Directions for this task
Copy every line of the listing that holds the string "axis".

Available data
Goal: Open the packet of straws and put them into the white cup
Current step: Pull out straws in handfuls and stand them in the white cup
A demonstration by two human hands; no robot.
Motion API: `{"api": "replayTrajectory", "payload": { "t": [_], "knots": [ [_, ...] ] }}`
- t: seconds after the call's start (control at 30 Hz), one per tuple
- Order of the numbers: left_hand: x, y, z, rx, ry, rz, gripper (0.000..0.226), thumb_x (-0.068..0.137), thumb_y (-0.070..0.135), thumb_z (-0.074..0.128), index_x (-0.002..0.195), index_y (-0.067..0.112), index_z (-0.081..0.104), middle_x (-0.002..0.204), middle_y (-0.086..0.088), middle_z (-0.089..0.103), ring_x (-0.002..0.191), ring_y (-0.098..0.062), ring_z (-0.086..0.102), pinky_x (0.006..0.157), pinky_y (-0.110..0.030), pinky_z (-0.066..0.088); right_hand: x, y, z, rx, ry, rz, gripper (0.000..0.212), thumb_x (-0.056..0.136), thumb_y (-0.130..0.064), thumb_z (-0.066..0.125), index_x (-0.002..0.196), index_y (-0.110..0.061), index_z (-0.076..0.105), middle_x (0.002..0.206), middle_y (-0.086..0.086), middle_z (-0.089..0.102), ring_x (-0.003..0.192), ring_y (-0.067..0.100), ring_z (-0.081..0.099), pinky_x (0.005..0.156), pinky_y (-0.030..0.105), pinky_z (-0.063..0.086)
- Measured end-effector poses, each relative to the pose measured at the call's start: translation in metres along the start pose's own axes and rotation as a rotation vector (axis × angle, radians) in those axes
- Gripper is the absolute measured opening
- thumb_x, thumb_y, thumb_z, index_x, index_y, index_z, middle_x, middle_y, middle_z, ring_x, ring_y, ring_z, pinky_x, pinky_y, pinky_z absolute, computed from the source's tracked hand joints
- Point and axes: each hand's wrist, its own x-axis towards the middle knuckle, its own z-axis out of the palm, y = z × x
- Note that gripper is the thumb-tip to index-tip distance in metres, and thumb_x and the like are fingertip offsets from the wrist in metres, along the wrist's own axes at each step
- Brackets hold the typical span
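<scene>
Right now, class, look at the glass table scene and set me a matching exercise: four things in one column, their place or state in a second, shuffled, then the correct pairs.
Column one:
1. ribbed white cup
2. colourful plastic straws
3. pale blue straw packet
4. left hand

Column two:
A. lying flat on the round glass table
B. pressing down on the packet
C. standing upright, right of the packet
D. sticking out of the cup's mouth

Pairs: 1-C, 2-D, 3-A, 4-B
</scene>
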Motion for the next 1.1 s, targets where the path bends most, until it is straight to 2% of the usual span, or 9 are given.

Solution to the exercise
- Measured end-effector poses, each relative to the pose measured at the call's start: translation in metres along the start pose's own axes and rotation as a rotation vector (axis × angle, radians) in those axes
- Point and axes: each hand's wrist, its own x-axis towards the middle knuckle, its own z-axis out of the palm, y = z × x

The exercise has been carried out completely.